What you return must match the entries exactly, except that the pictures are gone.

> _Records_:
━━━━━━━━━━

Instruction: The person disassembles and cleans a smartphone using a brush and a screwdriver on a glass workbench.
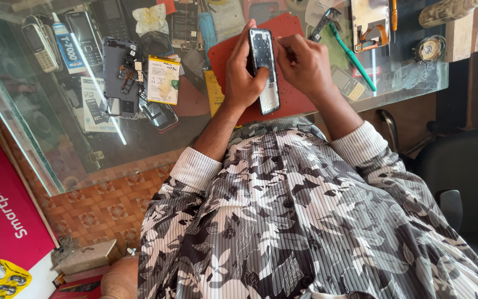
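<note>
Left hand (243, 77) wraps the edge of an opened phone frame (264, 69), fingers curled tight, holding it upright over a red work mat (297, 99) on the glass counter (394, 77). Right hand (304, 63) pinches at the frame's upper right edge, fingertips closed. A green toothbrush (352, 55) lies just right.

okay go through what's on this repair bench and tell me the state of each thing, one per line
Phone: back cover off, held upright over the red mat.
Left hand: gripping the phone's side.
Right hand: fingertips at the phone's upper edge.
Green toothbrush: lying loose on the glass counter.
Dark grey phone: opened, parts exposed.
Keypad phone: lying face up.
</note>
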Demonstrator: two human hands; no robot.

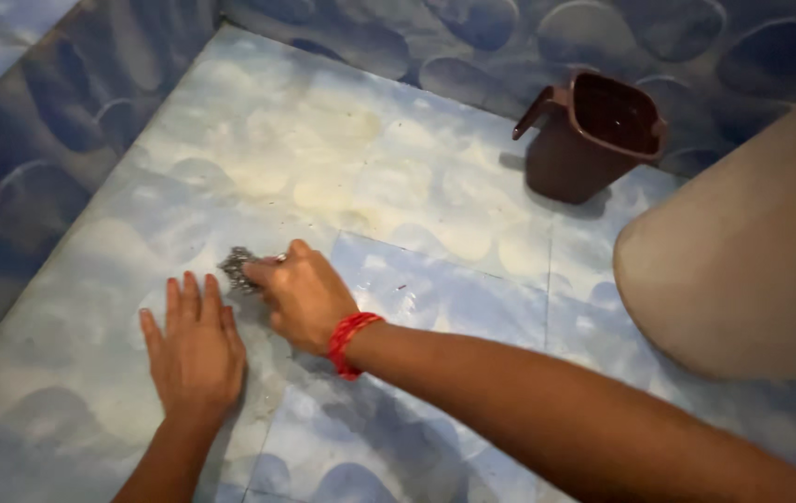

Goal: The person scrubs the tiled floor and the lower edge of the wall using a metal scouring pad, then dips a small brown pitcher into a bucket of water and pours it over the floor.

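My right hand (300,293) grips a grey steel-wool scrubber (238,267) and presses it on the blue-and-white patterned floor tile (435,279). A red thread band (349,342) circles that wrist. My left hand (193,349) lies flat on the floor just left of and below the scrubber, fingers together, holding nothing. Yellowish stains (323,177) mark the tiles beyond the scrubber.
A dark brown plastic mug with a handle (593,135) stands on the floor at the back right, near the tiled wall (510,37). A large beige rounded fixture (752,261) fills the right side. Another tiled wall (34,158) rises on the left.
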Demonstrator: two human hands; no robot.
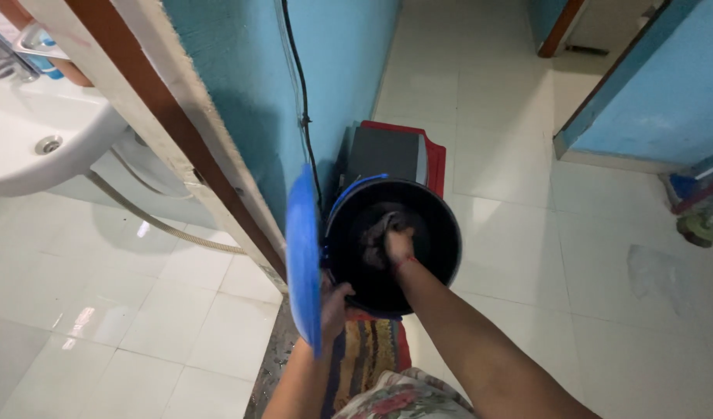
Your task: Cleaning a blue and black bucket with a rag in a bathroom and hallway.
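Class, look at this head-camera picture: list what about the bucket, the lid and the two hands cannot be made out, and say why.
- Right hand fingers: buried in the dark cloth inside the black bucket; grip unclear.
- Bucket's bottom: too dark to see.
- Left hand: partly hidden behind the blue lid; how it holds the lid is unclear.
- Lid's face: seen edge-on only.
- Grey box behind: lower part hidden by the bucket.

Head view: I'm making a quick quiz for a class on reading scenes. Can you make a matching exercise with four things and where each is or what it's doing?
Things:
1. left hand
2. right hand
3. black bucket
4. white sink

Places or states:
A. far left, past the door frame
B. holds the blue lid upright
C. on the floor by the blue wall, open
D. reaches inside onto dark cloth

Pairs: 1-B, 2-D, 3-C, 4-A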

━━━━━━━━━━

> _Exercise response_:
Instruction: The person disassembles and cleans a smartphone using a brush and a screwdriver on a glass workbench.
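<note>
Left hand (243, 77) wraps the edge of an opened phone frame (264, 69), fingers curled tight, holding it upright over a red work mat (297, 99) on the glass counter (394, 77). Right hand (304, 63) pinches at the frame's upper right edge, fingertips closed. A green toothbrush (352, 55) lies just right.

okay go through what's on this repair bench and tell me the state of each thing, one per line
Phone: back cover off, held upright over the red mat.
Left hand: gripping the phone's side.
Right hand: fingertips at the phone's upper edge.
Green toothbrush: lying loose on the glass counter.
Dark grey phone: opened, parts exposed.
Keypad phone: lying face up.
</note>
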Demonstrator: two human hands; no robot.


Goal: The person scrubs the tiled floor and the lower edge of the wall using a metal scouring pad, then dips a small brown pitcher into a bucket of water and pours it over the floor.

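My right hand (300,293) grips a grey steel-wool scrubber (238,267) and presses it on the blue-and-white patterned floor tile (435,279). A red thread band (349,342) circles that wrist. My left hand (193,349) lies flat on the floor just left of and below the scrubber, fingers together, holding nothing. Yellowish stains (323,177) mark the tiles beyond the scrubber.
A dark brown plastic mug with a handle (593,135) stands on the floor at the back right, near the tiled wall (510,37). A large beige rounded fixture (752,261) fills the right side. Another tiled wall (34,158) rises on the left.
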Demonstrator: two human hands; no robot.
Your task: Cleaning a blue and black bucket with a rag in a bathroom and hallway.
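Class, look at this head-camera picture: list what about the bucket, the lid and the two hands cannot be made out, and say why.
- Right hand fingers: buried in the dark cloth inside the black bucket; grip unclear.
- Bucket's bottom: too dark to see.
- Left hand: partly hidden behind the blue lid; how it holds the lid is unclear.
- Lid's face: seen edge-on only.
- Grey box behind: lower part hidden by the bucket.

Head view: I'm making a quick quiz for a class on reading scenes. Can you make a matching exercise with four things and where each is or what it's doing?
Things:
1. left hand
2. right hand
3. black bucket
4. white sink

Places or states:
A. far left, past the door frame
B. holds the blue lid upright
C. on the floor by the blue wall, open
D. reaches inside onto dark cloth

Pairs: 1-B, 2-D, 3-C, 4-A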

None of the exercise remains to be done.